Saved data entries

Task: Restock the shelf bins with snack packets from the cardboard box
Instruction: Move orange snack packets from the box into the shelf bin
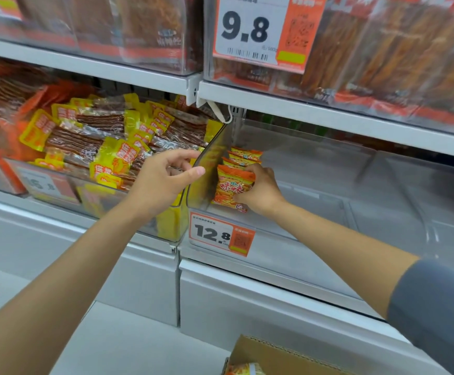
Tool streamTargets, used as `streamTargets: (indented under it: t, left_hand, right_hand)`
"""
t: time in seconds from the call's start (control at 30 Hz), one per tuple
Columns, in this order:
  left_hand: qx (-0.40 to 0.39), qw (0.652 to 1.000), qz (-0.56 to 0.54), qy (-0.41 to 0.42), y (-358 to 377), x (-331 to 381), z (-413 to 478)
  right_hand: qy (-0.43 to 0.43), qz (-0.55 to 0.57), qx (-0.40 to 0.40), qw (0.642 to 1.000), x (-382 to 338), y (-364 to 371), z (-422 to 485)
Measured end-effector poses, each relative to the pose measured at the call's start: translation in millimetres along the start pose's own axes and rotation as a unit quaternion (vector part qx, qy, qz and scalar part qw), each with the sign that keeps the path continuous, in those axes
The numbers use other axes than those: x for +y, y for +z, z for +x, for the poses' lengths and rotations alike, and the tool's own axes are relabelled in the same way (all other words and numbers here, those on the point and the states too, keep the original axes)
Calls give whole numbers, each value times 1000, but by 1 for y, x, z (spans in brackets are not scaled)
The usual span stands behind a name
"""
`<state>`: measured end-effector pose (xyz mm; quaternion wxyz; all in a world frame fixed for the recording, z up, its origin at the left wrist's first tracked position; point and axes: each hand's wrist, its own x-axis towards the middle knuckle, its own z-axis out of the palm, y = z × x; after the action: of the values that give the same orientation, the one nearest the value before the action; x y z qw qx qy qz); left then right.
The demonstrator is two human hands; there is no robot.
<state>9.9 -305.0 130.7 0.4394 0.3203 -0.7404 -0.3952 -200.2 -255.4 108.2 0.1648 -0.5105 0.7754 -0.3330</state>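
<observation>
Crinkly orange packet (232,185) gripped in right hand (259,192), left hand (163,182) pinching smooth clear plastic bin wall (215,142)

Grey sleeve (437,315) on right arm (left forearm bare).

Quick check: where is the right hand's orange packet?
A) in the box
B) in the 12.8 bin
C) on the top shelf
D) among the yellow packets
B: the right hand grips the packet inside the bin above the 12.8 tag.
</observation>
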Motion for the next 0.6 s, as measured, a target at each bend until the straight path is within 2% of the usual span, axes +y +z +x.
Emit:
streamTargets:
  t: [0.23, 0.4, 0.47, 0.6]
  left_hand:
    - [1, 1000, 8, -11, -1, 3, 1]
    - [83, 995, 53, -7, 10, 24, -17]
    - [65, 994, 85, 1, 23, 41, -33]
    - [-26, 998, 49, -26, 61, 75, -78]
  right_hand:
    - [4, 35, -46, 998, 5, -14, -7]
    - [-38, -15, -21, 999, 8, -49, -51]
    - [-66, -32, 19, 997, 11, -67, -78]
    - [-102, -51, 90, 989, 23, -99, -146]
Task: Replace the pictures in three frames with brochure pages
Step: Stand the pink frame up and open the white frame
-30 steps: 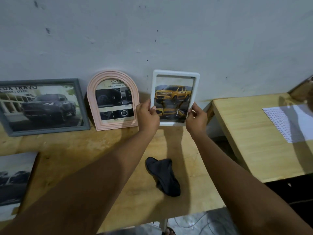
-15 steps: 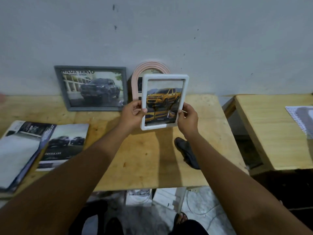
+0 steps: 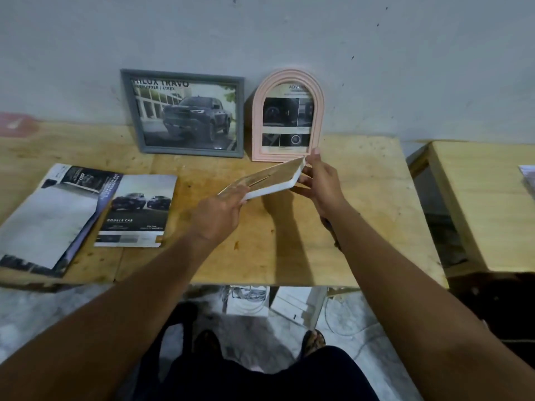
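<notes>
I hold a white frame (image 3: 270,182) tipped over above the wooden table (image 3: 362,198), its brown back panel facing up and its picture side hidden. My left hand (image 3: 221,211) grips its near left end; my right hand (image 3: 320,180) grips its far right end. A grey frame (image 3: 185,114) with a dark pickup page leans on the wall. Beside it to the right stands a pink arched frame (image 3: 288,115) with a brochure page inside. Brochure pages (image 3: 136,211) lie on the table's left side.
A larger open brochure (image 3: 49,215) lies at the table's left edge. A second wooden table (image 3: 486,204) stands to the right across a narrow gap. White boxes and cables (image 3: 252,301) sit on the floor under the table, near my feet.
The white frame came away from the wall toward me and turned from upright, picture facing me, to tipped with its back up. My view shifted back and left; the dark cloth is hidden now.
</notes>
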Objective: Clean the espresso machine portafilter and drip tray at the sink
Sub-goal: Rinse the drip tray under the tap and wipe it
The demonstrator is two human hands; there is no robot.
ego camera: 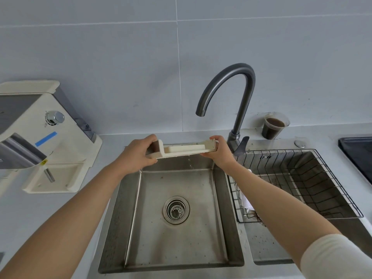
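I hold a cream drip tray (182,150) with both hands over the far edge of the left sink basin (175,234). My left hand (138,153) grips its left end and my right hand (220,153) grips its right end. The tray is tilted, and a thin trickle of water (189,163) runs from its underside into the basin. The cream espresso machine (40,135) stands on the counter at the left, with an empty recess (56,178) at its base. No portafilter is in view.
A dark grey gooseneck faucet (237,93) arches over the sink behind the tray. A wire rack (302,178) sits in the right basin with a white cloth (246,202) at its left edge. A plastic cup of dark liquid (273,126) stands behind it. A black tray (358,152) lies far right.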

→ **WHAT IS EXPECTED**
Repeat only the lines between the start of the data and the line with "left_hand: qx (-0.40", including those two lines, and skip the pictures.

→ **COMPLETED TASK**
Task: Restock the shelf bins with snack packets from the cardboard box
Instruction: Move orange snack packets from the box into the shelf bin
Tool streamTargets, used as `streamTargets: (indented under it: t, left_hand, right_hand)`
"""
t: time in seconds from the call's start (control at 30 Hz), one per tuple
Columns, in this order:
  left_hand: qx (-0.40 to 0.39), qw (0.652 to 1.000), qz (-0.56 to 0.54), qy (-0.41 to 0.42), y (-358 to 377), x (-331 to 381), z (-413 to 478)

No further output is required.